» Directions for this task: Within the listing below, how many lines hold the string "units"? Only the number should be given.

» Extracted material:

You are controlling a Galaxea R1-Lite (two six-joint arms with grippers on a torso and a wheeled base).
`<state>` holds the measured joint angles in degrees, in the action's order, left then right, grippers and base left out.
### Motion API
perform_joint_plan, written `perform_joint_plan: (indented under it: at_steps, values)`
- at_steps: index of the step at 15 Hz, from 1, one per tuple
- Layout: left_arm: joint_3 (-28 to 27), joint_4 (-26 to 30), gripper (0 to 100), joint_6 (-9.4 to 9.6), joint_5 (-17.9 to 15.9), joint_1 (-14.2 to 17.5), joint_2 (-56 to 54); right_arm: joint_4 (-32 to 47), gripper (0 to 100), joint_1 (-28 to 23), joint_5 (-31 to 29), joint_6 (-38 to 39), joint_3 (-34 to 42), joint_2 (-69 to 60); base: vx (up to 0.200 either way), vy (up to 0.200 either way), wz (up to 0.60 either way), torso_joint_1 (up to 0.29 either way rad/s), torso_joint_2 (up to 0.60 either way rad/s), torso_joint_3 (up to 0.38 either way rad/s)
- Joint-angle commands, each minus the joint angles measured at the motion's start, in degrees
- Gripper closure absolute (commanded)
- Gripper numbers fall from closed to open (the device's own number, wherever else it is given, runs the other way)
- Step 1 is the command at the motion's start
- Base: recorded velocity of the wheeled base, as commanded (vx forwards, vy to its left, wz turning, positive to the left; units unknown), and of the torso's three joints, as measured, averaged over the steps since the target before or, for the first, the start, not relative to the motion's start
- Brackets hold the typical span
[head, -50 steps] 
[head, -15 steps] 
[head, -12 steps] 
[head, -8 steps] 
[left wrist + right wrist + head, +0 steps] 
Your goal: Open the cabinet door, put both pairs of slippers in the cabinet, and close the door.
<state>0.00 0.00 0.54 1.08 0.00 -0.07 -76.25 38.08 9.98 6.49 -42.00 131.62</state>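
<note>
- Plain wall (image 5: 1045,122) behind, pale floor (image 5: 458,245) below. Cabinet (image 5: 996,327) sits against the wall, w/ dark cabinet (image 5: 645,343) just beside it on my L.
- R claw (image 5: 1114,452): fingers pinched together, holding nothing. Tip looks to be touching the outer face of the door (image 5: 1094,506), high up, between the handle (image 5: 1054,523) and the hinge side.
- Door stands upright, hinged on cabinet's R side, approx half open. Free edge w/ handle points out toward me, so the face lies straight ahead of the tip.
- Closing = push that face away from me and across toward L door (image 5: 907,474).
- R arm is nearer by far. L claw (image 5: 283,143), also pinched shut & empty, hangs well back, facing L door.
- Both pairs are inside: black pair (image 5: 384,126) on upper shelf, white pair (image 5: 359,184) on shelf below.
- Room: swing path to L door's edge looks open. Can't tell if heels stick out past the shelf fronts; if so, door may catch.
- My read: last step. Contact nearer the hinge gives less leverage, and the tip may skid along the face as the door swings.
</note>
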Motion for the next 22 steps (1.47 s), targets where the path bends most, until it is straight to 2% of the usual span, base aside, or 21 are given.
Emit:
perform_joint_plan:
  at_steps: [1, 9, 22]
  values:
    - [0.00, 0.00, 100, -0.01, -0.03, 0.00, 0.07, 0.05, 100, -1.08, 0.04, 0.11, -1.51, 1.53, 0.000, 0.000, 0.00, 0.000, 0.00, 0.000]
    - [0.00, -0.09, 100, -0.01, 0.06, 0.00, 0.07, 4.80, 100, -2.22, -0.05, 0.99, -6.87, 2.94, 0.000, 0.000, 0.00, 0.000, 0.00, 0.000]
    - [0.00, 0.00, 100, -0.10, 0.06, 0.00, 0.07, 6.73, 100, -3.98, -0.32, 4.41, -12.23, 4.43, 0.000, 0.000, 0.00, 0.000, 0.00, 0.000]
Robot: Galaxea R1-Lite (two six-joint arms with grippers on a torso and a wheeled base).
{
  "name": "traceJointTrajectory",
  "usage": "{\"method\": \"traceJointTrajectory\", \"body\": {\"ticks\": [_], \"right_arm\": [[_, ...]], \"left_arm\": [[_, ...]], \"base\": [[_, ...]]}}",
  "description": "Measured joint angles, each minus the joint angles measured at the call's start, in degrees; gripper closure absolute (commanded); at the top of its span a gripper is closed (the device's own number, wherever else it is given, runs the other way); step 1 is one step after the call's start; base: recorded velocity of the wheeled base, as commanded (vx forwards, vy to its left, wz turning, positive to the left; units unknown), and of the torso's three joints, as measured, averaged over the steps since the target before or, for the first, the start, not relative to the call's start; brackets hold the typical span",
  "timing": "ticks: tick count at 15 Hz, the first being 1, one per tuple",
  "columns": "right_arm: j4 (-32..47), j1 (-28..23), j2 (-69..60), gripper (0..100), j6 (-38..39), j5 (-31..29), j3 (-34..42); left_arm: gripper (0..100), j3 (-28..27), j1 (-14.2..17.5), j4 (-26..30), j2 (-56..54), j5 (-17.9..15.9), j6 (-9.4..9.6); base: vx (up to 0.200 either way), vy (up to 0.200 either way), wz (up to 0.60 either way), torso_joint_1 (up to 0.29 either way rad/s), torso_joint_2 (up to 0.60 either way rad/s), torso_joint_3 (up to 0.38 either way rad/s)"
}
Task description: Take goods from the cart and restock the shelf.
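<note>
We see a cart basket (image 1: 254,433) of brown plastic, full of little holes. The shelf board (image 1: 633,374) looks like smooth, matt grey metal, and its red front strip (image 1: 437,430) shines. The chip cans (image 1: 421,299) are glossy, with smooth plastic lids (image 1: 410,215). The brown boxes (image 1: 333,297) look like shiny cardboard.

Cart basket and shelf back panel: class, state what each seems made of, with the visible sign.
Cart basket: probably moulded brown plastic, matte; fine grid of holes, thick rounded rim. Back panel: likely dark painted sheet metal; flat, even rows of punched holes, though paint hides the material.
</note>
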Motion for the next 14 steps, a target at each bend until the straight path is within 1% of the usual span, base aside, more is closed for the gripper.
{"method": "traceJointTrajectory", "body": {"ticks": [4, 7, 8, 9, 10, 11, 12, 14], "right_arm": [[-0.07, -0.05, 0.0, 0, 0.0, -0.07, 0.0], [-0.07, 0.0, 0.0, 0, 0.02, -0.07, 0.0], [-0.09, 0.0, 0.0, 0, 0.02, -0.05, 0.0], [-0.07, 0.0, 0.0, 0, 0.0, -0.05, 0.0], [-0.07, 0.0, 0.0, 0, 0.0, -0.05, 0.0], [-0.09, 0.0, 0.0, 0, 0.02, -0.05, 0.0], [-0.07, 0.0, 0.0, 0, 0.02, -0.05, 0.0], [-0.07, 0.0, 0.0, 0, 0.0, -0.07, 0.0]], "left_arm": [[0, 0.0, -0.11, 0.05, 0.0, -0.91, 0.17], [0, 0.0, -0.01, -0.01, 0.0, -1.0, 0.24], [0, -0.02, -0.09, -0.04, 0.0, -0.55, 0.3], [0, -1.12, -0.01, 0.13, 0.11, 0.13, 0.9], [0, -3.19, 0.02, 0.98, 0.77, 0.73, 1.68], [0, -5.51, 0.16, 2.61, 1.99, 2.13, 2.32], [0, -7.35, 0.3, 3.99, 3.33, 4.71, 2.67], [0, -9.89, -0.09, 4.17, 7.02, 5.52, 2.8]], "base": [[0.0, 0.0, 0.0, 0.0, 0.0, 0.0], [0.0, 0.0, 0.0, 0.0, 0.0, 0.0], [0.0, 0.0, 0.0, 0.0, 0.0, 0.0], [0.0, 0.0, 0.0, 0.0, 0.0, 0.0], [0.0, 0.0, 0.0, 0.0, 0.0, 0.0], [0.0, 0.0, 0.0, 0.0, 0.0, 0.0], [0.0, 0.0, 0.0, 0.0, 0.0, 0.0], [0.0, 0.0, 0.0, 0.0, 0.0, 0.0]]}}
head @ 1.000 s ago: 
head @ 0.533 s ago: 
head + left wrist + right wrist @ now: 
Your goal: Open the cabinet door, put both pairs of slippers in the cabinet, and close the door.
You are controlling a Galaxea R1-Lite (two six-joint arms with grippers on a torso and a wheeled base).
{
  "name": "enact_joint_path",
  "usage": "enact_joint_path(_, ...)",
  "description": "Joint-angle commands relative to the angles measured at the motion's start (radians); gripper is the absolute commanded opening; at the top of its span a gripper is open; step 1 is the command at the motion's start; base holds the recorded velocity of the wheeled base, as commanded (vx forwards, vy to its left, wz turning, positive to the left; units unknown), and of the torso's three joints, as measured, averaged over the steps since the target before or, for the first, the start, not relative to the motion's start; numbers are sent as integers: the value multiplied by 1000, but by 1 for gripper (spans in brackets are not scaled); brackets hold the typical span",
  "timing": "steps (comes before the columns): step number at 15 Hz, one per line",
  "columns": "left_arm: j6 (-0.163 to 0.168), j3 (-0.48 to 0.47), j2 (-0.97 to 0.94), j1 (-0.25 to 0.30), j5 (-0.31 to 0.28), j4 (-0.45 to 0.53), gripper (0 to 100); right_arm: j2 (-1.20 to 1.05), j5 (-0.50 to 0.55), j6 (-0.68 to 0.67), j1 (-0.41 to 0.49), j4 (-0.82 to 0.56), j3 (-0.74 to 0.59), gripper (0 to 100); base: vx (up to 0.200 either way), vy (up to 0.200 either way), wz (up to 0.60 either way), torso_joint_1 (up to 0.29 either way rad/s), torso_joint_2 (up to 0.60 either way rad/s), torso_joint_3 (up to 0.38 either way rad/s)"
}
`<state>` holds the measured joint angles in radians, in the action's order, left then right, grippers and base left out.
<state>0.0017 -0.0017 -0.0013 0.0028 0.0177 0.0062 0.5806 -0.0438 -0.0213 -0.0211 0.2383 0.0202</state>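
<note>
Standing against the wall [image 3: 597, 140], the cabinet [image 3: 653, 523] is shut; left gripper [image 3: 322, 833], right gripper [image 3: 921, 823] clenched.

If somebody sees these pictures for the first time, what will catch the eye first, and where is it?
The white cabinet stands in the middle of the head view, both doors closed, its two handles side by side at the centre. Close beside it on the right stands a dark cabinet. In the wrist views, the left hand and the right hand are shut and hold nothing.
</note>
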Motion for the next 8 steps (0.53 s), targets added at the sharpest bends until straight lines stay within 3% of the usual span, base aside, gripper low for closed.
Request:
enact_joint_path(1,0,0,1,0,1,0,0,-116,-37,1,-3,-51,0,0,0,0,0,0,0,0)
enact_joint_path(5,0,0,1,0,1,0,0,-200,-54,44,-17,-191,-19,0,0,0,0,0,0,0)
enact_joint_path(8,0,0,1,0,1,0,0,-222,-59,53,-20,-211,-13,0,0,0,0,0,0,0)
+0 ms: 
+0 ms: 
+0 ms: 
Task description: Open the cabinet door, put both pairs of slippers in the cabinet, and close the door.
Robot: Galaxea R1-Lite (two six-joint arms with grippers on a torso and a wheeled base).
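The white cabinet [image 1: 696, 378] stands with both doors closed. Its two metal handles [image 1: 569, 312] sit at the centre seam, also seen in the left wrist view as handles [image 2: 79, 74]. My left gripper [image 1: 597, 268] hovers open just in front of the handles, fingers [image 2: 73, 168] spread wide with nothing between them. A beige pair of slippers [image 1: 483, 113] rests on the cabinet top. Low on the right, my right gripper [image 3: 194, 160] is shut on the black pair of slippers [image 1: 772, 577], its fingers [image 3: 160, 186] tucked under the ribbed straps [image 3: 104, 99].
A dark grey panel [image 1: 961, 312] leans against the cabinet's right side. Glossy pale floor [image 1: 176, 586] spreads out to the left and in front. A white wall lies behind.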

» Task output: 3